Eye contact with the interviewer(s) during the interview
You may have one, two or even three people interviewing you. Therefore, it is essential that you share your eye contact with all of them. If you don’t, at least one of the interviewers may feel ignored/excluded from your responses. Ensure this doesn’t happen as they will also be assessing you.
I would not recommend maintaining 100% eye contact with any interviewer at all times during your interview. This would be slightly strange. However, I would recommend maintain eye contact about 80-90% of the time.
Remember to smile
Although you are likely to be nervous, I recommend that you try to ensure you smile where appropriate throughout your interview. Not only will this suggest a certain degree of calmness, it will also enable you to show the interviewer that you are personable (an essential characteristic in any team).
Convey your enthusiasm for the role
Ensure that your voice, body language and responses to the questions asked reflect your enthusiasm to work for the firm you are interviewing with. If you have a quiet voice, try to ensure you project your voice during the interview and utilise your voice to emphasise key points. Ensure that your body language is positive and that you don’t give off any unwanted negativity by slouching, leaning or fiddling with a pen during your interview. If asked, “why do you want to work for us” ensure you inject your enthusiasm into your response and use persuasive language where appropriate. If they don’t believe what you want to work for the firm, the chances are you probably won’t get the chance!
What if I don’t know the answer to a question?
At some point throughout your interview you may be asked a question that you do not know the answer to. The worst thing you can do is to try to “bluff” an answer. The interviewer will know you are doing this (and so will you). The result will be that both of you will be unimpressed with your answer. Therefore, instead of bluffing, consider turning this negative situation into a positive. You could say “…that isn’t something that I am familiar with at present, however, I am familiar with something similar and am able to discuss this…? Or “that is not something that I have considered in sufficient detail to answer that question and regrettably I am not sufficiently informed to provide an adequate response at this time but would be happy to offer a response on another topic?”

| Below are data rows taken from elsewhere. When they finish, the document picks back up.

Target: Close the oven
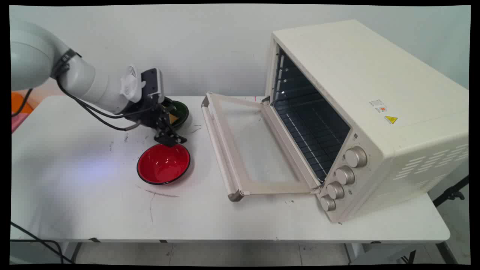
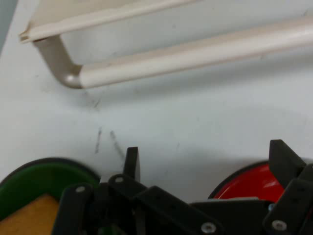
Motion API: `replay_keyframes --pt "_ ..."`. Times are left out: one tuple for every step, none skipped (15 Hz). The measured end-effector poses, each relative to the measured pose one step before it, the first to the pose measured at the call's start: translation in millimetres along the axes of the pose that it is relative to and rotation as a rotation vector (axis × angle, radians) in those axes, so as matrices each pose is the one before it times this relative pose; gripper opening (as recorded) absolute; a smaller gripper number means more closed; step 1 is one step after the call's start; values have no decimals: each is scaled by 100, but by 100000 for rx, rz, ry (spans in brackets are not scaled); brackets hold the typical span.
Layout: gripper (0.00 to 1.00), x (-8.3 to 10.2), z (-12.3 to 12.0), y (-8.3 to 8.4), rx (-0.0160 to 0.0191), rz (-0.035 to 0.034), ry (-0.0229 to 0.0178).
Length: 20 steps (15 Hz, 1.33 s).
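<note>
The black two-finger gripper (image 1: 170,138) hangs low over the white table (image 1: 93,210), its jaws spread wide and pinching nothing. In the hand view one fingertip (image 2: 132,159) stands near the green bowl and the other (image 2: 283,156) over the red bowl's rim, with bare table between them.

Taking the shiny red round bowl (image 1: 163,164) as landmark: the jaws sit at its far rim, just above it; whether they touch it cannot be told. The bowl looks empty and lies on the near side of the jaws. Just beyond the jaws, on the bowl's far side, stands a dark green round bowl (image 1: 180,112) with a flat orange-yellow piece (image 2: 34,218) lying in it, partly hidden by the arm.

To the right of the red bowl, a cream-coloured metal toaster oven (image 1: 375,112) stands with its glass door (image 1: 255,150) folded down flat; the door's long tubular handle (image 1: 219,146) runs nearest the bowls, apart from both.
</note>
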Motion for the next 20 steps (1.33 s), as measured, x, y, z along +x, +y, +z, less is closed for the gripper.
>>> replay_keyframes --pt "100 107 475 221 -860 -1648 545" --pt "100 34 563 252 -875 -1810 634" --pt "100 5 585 213 -835 -1572 519" --pt "100 -29 542 178 -734 -1196 301" --pt "100 -78 547 186 -752 -1046 284" --pt "0 -100 733 217 -1015 -1050 334" --pt "0 -33 370 88 -459 -289 181" --pt "0 -60 536 111 -585 -372 185" --pt "0 -34 355 55 -318 -165 119" --pt "0 -37 515 60 -415 -303 204" --pt "0 -25 316 22 -194 -297 177" --pt "0 -6 486 29 -362 -441 285" --pt "0 30 465 14 -349 -481 376" --pt "0 40 430 23 -329 -536 487" --pt "0 83 545 26 -422 -745 704" --pt "0 98 391 -8 -270 -657 608" --pt "0 74 337 -38 -138 -837 662" --pt "0 125 420 -80 -160 -1125 906" --pt "0 109 286 -75 -115 -846 721" --pt "0 119 283 -77 -131 -1006 850"
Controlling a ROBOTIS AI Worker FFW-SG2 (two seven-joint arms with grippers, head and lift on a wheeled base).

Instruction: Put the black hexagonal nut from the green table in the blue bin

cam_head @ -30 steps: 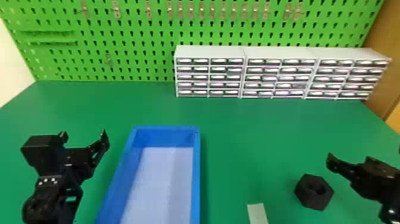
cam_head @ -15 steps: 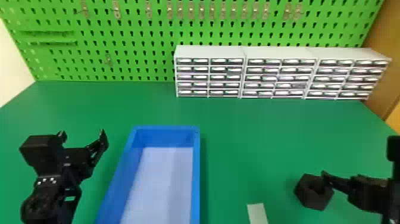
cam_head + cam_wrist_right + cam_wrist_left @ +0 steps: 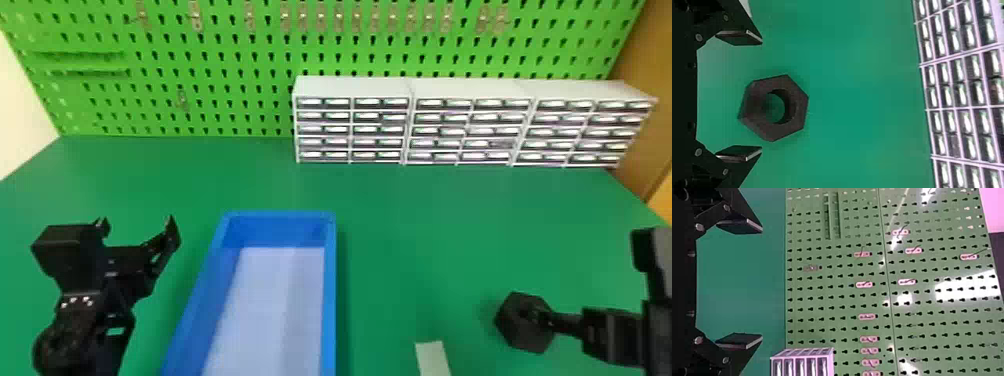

If you think you are speaking too much, you probably are. Try to keep your answers punchy and persuasive. If you think that the interviewer would benefit from hearing more information to an answer you are providing offer this information e.g. “I would be happy to elaborate further if required/you prefer?” If you find yourself speaking too much try to bring your sentence to an appropriate end.
Avoid unprofessional language
Unprofessional language or slang would not normally be used in a client meeting, therefore it should not be used at an interview either. Try to limit/eradicate the use of unprofessional language or slang as this will not create the correct impression. Swearing should be avoided at all times (yes I have heard this in interviews).
There will normally be a point during the interview that the interviewer asks you “do you have any questions for me/us?” This is your opportunity to (i) demonstrate your knowledge of the firm but also (ii) to learn more about a firm you may be joining. Therefore, it is essential to utilize this opportunity. Asking too few or too many questions will not make a good impression. Depending on the time available, I recommend asking 4-6 questions.
Consider who your interviewer is and remember you are interviewing for a junior position (therefore questions on training and development are likely to be most appropriate). If you have an interview document, ask the interviewer(s) whether they mind you taking notes of their responses. Taking notes not only shows that you are interested in their responses but also enables you to cross refer back to their responses after the interview.